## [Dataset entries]
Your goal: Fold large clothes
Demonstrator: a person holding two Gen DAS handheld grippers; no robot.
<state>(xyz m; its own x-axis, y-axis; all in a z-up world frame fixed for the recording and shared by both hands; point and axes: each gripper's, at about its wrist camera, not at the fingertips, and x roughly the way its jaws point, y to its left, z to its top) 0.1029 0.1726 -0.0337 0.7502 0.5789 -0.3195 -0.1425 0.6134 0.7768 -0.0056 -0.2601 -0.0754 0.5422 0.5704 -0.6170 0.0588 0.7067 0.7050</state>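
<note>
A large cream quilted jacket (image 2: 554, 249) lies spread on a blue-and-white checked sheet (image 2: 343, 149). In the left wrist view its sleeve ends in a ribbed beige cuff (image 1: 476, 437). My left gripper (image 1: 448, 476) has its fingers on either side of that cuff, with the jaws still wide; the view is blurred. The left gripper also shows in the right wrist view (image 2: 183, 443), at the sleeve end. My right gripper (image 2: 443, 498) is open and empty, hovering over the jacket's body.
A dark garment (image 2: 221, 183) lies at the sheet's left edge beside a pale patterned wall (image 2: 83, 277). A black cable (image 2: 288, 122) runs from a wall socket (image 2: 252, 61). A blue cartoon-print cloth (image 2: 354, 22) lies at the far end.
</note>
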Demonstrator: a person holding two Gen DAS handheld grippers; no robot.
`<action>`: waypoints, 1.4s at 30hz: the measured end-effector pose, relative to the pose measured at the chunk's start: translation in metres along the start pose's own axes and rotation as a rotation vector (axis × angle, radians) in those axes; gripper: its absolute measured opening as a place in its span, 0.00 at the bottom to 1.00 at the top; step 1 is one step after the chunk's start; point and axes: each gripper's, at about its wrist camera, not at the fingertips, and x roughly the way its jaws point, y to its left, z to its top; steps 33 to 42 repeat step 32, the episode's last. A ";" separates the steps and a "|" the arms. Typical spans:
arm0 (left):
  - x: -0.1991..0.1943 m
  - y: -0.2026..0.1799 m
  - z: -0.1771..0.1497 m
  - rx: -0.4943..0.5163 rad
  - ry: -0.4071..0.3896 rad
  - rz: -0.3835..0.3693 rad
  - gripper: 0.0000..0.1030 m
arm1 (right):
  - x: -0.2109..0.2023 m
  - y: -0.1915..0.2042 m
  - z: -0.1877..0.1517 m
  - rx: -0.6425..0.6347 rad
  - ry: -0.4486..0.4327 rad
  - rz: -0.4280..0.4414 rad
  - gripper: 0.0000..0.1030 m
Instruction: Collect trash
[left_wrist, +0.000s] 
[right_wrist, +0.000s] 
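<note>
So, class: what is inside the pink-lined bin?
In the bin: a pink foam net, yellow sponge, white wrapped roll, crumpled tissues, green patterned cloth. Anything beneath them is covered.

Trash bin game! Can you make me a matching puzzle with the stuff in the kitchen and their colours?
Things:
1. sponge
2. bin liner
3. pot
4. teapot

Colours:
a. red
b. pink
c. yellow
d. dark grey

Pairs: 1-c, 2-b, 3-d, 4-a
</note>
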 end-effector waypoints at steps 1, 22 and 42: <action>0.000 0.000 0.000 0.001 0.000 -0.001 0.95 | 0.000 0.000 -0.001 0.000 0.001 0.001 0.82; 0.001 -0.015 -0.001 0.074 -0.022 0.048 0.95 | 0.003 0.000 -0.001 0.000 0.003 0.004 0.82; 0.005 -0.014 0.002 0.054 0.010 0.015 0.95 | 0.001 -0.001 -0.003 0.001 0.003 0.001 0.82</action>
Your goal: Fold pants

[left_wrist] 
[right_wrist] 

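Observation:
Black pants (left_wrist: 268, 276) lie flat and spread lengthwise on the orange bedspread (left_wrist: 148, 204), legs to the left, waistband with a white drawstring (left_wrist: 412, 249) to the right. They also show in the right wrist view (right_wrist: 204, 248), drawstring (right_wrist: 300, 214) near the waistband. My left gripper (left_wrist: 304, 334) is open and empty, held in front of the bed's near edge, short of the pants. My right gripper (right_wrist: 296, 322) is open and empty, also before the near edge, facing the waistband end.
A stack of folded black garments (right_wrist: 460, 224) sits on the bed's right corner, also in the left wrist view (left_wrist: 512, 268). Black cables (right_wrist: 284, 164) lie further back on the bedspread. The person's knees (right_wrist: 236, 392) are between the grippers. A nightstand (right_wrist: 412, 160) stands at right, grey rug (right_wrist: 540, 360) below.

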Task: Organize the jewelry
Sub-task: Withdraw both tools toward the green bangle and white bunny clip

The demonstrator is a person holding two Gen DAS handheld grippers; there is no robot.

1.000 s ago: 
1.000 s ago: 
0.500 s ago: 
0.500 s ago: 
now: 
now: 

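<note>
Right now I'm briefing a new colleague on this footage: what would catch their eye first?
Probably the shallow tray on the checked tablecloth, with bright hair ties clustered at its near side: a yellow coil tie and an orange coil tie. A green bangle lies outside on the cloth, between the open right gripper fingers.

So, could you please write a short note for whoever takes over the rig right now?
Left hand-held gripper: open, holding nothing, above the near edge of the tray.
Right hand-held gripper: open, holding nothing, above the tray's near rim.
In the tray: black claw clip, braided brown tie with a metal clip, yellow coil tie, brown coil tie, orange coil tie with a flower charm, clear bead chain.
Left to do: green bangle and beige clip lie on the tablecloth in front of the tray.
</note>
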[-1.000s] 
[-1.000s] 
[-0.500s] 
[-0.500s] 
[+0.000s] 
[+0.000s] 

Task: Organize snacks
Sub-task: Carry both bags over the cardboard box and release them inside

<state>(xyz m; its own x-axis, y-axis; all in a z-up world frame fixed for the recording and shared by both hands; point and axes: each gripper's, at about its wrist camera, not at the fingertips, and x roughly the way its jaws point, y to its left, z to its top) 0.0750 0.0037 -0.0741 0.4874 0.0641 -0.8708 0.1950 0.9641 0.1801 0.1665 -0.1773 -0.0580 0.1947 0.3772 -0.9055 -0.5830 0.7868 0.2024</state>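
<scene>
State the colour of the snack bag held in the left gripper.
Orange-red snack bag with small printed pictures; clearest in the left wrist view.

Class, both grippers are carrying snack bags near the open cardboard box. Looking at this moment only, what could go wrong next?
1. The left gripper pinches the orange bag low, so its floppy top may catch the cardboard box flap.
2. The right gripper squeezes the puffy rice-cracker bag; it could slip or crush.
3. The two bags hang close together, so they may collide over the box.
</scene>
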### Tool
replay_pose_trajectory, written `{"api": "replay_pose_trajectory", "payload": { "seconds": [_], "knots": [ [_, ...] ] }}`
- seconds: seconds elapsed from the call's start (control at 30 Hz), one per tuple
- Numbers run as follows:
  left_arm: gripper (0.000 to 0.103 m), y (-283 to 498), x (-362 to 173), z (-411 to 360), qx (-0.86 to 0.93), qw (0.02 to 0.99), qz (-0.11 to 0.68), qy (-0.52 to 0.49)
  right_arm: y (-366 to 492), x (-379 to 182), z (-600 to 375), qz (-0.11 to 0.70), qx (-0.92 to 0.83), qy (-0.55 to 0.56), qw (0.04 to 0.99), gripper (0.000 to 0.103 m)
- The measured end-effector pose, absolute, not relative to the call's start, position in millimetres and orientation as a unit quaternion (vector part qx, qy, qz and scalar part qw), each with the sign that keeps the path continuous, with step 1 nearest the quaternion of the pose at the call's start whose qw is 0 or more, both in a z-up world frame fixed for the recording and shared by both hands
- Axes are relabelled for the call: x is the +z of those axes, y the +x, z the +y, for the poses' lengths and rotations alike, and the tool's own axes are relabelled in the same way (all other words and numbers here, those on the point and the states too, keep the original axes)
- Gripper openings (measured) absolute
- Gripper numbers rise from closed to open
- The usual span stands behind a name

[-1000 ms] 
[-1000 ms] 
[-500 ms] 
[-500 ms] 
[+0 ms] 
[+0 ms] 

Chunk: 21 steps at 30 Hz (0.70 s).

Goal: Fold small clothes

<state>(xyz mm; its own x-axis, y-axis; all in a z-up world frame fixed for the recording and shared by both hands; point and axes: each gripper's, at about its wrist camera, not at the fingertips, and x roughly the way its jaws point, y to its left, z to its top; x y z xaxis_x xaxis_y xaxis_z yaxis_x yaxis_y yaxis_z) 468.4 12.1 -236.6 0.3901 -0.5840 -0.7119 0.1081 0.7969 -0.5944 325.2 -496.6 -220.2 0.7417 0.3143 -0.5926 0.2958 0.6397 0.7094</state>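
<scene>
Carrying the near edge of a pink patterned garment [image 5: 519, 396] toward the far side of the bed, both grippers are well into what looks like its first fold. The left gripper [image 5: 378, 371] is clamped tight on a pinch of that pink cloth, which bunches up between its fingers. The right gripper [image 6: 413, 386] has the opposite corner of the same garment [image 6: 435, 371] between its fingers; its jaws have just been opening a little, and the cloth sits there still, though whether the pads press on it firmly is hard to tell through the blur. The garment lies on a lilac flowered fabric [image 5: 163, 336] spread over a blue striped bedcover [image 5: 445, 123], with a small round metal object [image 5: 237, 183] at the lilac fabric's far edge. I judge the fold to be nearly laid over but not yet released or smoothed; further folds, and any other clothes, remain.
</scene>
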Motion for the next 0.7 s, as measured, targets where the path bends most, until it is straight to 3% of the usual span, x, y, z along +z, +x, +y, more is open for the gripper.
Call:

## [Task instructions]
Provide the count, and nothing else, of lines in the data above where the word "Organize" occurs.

## [Solved problem]
2